Мисс Гиббонс снова покосилась на Маленького О’Грейди. Пресиоза остановилась в своем полете к небесам и, казалось, спрашивала взглядом, как высоко в конце концов она поднялась. Встав с кресла («На сегодня достаточно», — сказал Прочнов), она почувствовала себя так, словно спустилась на землю: сходство, которого так легко добился художник, полностью исчезло. Но Прочнов, по-видимому, был доволен результатами, а Маленький О’Грейди продолжал без умолку превозносить его мастерство.

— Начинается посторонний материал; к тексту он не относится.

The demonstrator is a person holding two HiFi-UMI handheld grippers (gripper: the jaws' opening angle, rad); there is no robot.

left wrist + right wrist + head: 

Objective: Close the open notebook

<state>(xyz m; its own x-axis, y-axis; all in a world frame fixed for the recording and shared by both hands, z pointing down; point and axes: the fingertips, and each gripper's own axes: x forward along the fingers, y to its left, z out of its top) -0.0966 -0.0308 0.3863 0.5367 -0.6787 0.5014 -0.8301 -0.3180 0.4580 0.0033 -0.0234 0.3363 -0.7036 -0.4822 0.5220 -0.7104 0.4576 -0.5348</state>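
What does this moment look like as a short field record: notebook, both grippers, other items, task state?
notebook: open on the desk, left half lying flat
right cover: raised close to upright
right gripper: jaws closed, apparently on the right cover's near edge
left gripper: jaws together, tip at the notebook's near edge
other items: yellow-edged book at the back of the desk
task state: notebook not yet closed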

— Игнас — настоящий вундеркинд! — заявил он охваченной сомнениями Пресиозе. — Я никогда в жизни не видел такой уверенности, такой хватки! Не пройдет и недели, как вы заживете на полотне. Не сойти мне с места, если это не так!
В дверь постучали. О’Грейди бросился открывать.
— Уходите немедленно! — донесся до мисс Гиббонс его возбужденный шепот.
В дверях показалась озадаченная и недовольная Китти Гоуэн. Позади нее стояла Медора Джойс, нагруженная покупками.
— Уходить? — повторила миссис Гоуэн. — Что это значит? Сейчас же пропустите меня!
— Сюда нельзя! — прошипел Маленький О’Грейди. — Мистер Прочнов сегодня не принимает. Приходите завтра.
— Отойдите, О’Грейди, — возмущенно сказала Китти Гоуэн. — Пустите меня!
Она провела полдня в магазинах и пришла усталая и раздраженная.
— Ну, разве как гостью, — смилостивился наконец О’Грейди. — Игнас, ты ведь не возражаешь... — он посматривал то на Прочнова, то на пришедших дам.
Прочнов снял с мольберта холст и поставил его лицевой стороной к стене.
Китти Гоуэн вошла с высоко поднятой головой.
— Привет! — небрежно бросила она, здороваясь со всеми. — Садись сюда, Медора, — предложила она миссис Джойс, указывая стул.